O Admirador (v.40) diz: 'Este é o profeta.' Reconhece. Aplaude. Mas não se rende. É o paciente que ouve o diagnóstico, elogia o médico, pega a receita e rasga o papel no estacionamento. Reconhecer Jesus não é o mesmo que se render a Ele.

O Crítico (v.41-42) diz: 'Mas o Cristo virá da Galileia? A Escritura não diz que vem de Belém?' E aí está a tragédia da nossa perícope. O povo conhece a profecia certa (Belém), está diante do cumprimento exato dela (Jesus nasceu em Belém, Lucas 2), mas não verifica os fatos. Fica no rumor. Resultado: rejeitam o Messias com a Bíblia na mão. A meia verdade é o disfarce predileto do orgulho. Ela mata mais que a mentira inteira, porque da mentira a gente desconfia. Da meia verdade, a gente se orgulha.

O Crente que treme (v.43-44) já confessou: 'Ele é o Cristo.' Mas hoje tem medo. Vê os soldados se aproximando, a corda na mão, a cela aquecida. Sente o peito apertar. E é exatamente nesse momento que o Evangelho usa cinco palavras para desmontar todo o pavor: 'Mas ninguém lhe pôs as mãos.' Existe um relógio invisível, e o ponteiro só anda quando o Pai assente.

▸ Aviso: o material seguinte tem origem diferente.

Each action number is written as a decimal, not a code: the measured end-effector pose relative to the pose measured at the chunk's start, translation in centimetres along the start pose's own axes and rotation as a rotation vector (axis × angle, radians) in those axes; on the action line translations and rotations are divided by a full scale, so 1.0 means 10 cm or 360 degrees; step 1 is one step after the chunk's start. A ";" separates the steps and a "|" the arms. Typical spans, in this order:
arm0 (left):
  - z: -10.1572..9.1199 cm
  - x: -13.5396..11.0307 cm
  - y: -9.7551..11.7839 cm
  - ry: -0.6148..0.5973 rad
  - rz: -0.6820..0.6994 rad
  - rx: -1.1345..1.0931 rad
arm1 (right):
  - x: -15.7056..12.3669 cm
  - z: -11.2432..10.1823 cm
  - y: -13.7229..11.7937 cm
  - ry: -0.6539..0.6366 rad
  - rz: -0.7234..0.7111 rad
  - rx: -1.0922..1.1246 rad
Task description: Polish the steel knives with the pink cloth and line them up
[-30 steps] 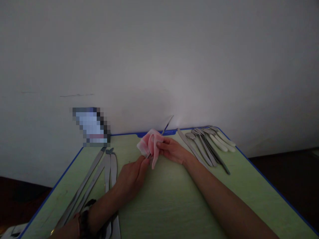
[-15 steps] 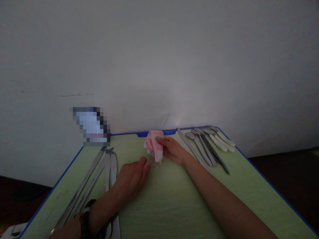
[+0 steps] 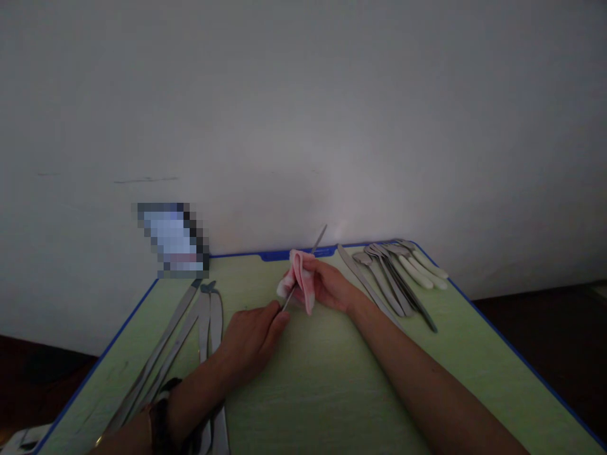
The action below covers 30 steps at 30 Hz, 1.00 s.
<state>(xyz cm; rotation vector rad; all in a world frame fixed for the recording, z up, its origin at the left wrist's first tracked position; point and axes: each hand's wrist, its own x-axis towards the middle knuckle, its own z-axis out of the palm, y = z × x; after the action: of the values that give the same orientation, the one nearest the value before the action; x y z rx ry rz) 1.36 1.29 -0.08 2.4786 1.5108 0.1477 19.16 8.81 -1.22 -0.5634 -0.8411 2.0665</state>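
Observation:
My left hand (image 3: pixel 253 336), a dark band at its wrist, is closed around the near end of a slim metal table knife (image 3: pixel 319 239). The knife slants up and away over the table, its far end sticking out past a pink and white cloth (image 3: pixel 304 284). My right hand (image 3: pixel 332 285) is closed on that cloth, which is folded around the middle of the knife and hides it there. Under and beside my left forearm lie several metal knives (image 3: pixel 205 319), partly covered by the arm.
On the right of the green table (image 3: pixel 294 392) lie spoons (image 3: pixel 379 281), white-handled cutlery (image 3: pixel 417 270) and a single knife (image 3: pixel 365 275) partly behind my right arm. A blurred-out phone-like device (image 3: pixel 173 240) leans on the wall (image 3: pixel 303 126) at the back left.
The knife has turned, so its far end now looks broader instead of a thin line. The cloth has shifted slightly right and refolded; both hands keep their hold.

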 end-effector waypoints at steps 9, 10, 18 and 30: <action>0.01 0.02 -0.02 -0.0011 0.0033 0.0031 | 0.03 0.00 0.03 0.0054 0.0018 -0.0045; 0.01 0.02 -0.03 -0.0010 0.0035 0.0026 | 0.03 0.00 0.04 0.0089 0.0019 -0.0026; 0.00 0.02 -0.03 -0.0024 0.0042 0.0013 | 0.04 0.01 0.01 0.0281 -0.0113 0.0173; 0.01 0.03 -0.02 -0.0019 0.0080 0.0061 | 0.07 -0.01 0.00 0.0325 -0.0282 0.0187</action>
<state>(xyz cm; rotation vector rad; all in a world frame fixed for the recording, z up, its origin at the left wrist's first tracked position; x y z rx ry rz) 1.32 1.65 -0.19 2.5442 1.4605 0.1133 18.82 9.45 -1.34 -0.6017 -0.6234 1.8477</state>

A cruz não foi um plano B do Pai. Foi entrega cirúrgica, na hora exata. E a mesma soberania que segurou os soldados em Jerusalém segura o seu chefe abusivo, segura a sua doença, segura o boleto que você não sabe pagar, segura o filho rebelde, segura o diagnóstico que você teme.

Dicas do Dia

  1. 1Confesse hoje, sem plateia, a confissão de Pedro. Em voz alta, diga: 'Tu és o Cristo, o Filho do Deus vivo.' E ouça você mesmo dizendo. Reconhecer não basta. Render é outro nível.
  2. 2Identifique uma meia verdade que está rasgando uma área da sua vida. 'Eu já tentei tudo no casamento.' 'Não tem solução pra minha ansiedade.' 'Eu sou forte, não preciso de ninguém.' Pegue ela e complete a outra metade na Bíblia. A meia verdade só sobrevive no escuro.
  3. 3Antes de dormir hoje, escolha a área que está te tirando o sono. Coloca ela na mão do Pai e fala em voz alta: 'Ninguém põe a mão aqui sem a tua permissão.' Depois feche os olhos. A mesma mão que segurou os soldados de Jerusalém vai segurar a sua noite.
  4. 4Pense em uma pessoa que está no Banco 1 (admirador) ou Banco 2 (crítico) na sua vida. Esta semana, fale com ela. Não pra convencer. Pra contar o que essa Pedra fez na sua vida.

Conclusão do Dia

Diante de Jesus, ninguém fica em cima do muro. Ou Ele é a sua pedra de alicerce, ou Ele é a sua pedra de tropeço. Não dá pra ficar em cima da pedra. Você está sentado em um dos três bancos. Sem terceira opção. Sem meio-termo. E a divisão de João 7 não está em Jerusalém no ano 30. Está em você. Hoje.

Oração

Senhor Jesus, eu confesso hoje, com todo o meu coração: Tu és o Cristo, o Filho do Deus vivo. Eu não te quero apenas como mestre. Eu te quero como Senhor. Tira de mim o orgulho de saber sem render. E me ensina a confiar que enquanto a tua hora não chegar, mão nenhuma se erguerá contra mim sem a tua permissão. Em teu nome. Amém.